Did Henry David Thoreau Begin the Tiny House Movement?


I have been ill this past week. I actually spent two days in the hospital and, as a result, have been off work as well. I go stir crazy when I am unable to do anything productive. Sitting in bed trapped in a fog of medication, I started letting my mind get the better of me and my anxiety started to rise. I began looking for diversion pretty quickly. First I took a nap. Then I watched something on my laptop on Netflix. Finally, I reached for my Kindle and tried to disappear into a good book. This week I chose to dive into Walden by Henry David Thoreau. I have read this book before and enjoyed it, but it has been at least 10 years since the last time I read it. I am reading it now through a different set of eyes. 


For those of you who have never read Walden, let me give you some background. Henry Thoreau came from an ordinary family, attended Harvard and earned ordinary grades, and later became an ordinary teacher. He was, well, ordinary. There was really nothing exceptional about Henry. In fact, many in the town where he lived thought he was quite a disappointment in terms of ambition and achievement. The only thing that Henry did of any consequence was to speak out against slavery every chance he had. Thoreau was an Transcendentalist who basically believed that the church corrupted our view and relationship with God, therefor the only way to really get to know God was to experience him, in nature, for ourselves.
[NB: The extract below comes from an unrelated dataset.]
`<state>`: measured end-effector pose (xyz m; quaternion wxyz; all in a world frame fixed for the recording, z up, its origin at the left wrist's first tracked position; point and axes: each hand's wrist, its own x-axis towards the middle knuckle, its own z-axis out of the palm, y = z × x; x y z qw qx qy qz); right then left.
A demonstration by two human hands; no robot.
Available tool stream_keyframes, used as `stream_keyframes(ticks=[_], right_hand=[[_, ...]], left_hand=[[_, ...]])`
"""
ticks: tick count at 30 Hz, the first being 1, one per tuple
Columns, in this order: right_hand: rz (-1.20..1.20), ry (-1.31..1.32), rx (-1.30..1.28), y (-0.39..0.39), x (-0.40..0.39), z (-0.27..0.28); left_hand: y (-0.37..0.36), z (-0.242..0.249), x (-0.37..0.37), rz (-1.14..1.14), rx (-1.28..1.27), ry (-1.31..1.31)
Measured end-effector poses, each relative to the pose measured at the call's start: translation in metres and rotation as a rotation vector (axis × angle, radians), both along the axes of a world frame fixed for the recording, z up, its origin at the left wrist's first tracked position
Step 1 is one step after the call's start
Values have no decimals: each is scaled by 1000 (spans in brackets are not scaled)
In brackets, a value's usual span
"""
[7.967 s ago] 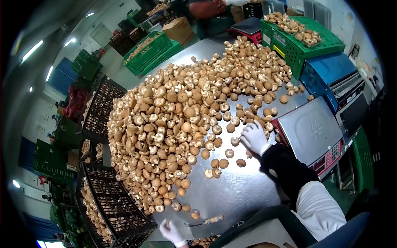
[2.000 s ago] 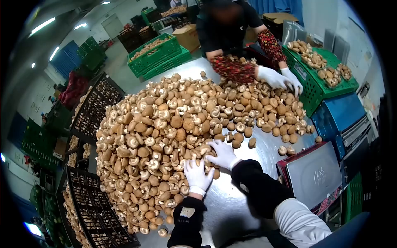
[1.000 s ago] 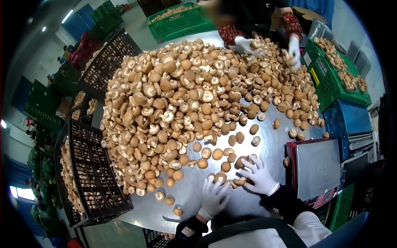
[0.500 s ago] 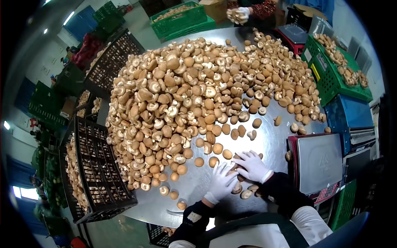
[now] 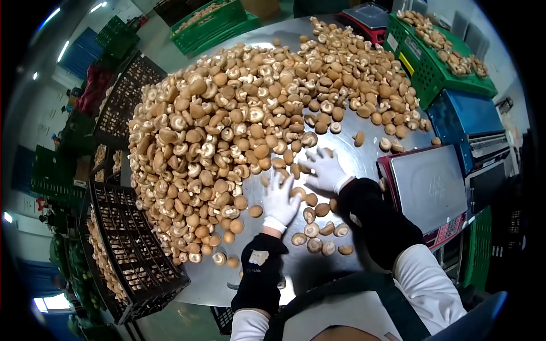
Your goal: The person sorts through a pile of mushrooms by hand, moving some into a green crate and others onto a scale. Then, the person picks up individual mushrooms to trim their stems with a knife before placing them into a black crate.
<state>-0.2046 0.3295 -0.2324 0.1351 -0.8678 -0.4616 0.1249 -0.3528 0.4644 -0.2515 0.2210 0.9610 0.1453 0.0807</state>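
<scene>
A big heap of brown-capped shiitake mushrooms [image 5: 210,125] covers much of the steel table [image 5: 267,250]. My left hand [image 5: 281,203], in a white glove, lies at the heap's near edge with fingers spread over a few mushrooms. Beside it to the right, my gloved right hand [image 5: 325,170] is stretched out flat, its fingertips touching mushrooms at the heap's front. Neither hand is closed round anything. Between my forearms lies a loose group of several mushrooms [image 5: 311,229], some with stems or gills upward.
A red-framed scale [image 5: 429,176] stands right of my right arm, near a blue box [image 5: 467,122]. Behind it a green crate [image 5: 438,71] carries bundled mushrooms. On the left stands a black crate [image 5: 139,250] of mushrooms; more green crates [image 5: 210,28] are at the back.
Both hands have moved forward from the near table to the heap's edge. More loose mushrooms now show between my forearms. The view has shifted, and the person across the table is mostly out of sight.
</scene>
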Motion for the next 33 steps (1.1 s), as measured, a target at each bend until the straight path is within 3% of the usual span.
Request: stream_keyframes(ticks=[1,3,5,9,11,13,15,18,23,29,31,33], right_hand=[[85,37,87,-5,-7,-3],[174,7,202,-23,-23,-12],[269,-35,181,-51,-35,-7],[252,78,326,-101,-58,10],[191,142,351,-120,-72,30],[73,200,374,-143,-90,34],[-30,227,350,-164,-110,38],[-151,274,111,-188,-138,33],[-261,446,-127,-180,-166,12],[-307,496,165,-128,-161,-15],[-336,522,241,-116,-158,-28],[-448,593,359,-106,-152,-31]], left_hand=[[-12,3,-4,-34,-98,12],[-37,5,-21,-48,-59,-59],[-53,12,-43,-142,-83,-54],[-72,27,-86,-321,-23,-105],[-71,30,-106,-315,-63,-75],[-69,35,-125,-105,-111,-123],[-57,24,-142,-107,-29,-58],[-47,11,-152,11,-11,176],[-28,-3,-118,-41,-85,56],[-26,6,-50,-132,-284,-178],[-26,-2,-30,-207,-547,-85],[-27,-3,-21,-252,-446,-33]])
So now not only has Henry alienated the folks in the south, but now he has pissed off the Baptists as well, and the Catholics, and the Lutherans - well, you get the picture. "Turn on, tune in, drop out" would be a mantra that Thoreau would have supported. Thoreau, who died at my age, 44, of Tuberculosis, spent his life fighting what he considered an unjust government and the idea that others control our fate. He did his darnedest to put into words his thoughts on the subjects, but was not well known for his writing. In fact, his good friend Ralph Waldo Emerson, attempted to help him refine his craft, but was not exactly a fan of his writing either. It wasn't until about 50 years after Thoreau's death that folks began to recognize the value of his writings. 

As I began re-reading his work, Walden, I was struck by how similar the issues of Thoreau's time are to ours. His arguments and observations, about our lifestyles of "keeping up with the Jones'" and of a society driven by consumerism, could be quoted as having been written just last year, not 159 years ago as Walden was originally published in 1854. At that time Thoreau had concerns that man was living to work instead of working to live and he viewed houses, specifically middle and upper class houses, as a type of prison. A prison of man's own making. 

He writes: 


In the savage state every family owns a shelter as good as the best, and sufficient for its coarser and simpler wants; but I think that I speak within bounds when I say that, though the birds of the air have their nests, and the foxes their holes, and the savages their wigwams, in modern civilized society not more than one half the families own a shelter. In the large towns and cities, where civilization especially prevails, the number of those who own a shelter is a very small fraction of the whole. The rest pay an annual tax for this outside garment ... which would buy a village of Indian wigwams, but now helps to keep them poor as long as they live.
He goes on to write:


I do not mean to insist here on the disadvantage of hiring (aka renting) compared with owning, but it is evident that the savage owns his shelter because it costs so little, while the civilized man hires his commonly because he cannot afford to own it; nor can he, in the long run, any better afford to hire. 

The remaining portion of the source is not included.